** Your instructions **
The answer must be an exact copy of the lines from the one containing "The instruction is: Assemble" through the final line of the material, both included, and nothing else.

· · · · ·

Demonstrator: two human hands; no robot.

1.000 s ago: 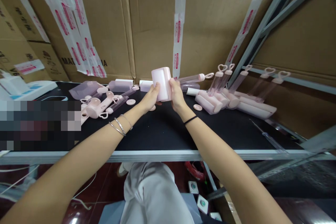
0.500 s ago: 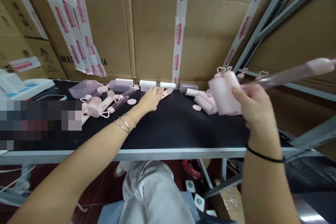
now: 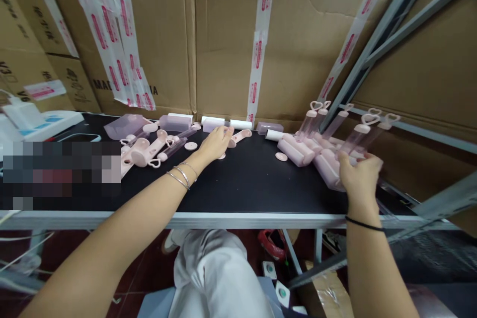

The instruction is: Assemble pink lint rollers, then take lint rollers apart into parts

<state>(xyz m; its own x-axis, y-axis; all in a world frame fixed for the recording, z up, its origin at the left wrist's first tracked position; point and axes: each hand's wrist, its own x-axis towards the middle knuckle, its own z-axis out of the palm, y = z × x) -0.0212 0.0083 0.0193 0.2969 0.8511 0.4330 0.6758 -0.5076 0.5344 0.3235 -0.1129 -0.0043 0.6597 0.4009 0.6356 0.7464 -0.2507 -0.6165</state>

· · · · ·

** Expected answer **
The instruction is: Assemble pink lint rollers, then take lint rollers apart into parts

<state>(xyz m; its own x-axis, y-axis; all in a world frame fixed for the recording, z up, its origin at the left wrist's first tracked position; point and axes: each hand's wrist, its own x-axis towards the middle knuckle, its own z-axis out of the palm, y = z × x) -0.0212 0.0083 0.0193 0.2969 0.8511 0.4330 0.6758 -0.5076 0.5344 0.3235 -0.1129 -0.0043 0.6597 0.4009 0.6356 0.7464 -0.2507 -0.6165</state>

No part of the exercise remains unanswered.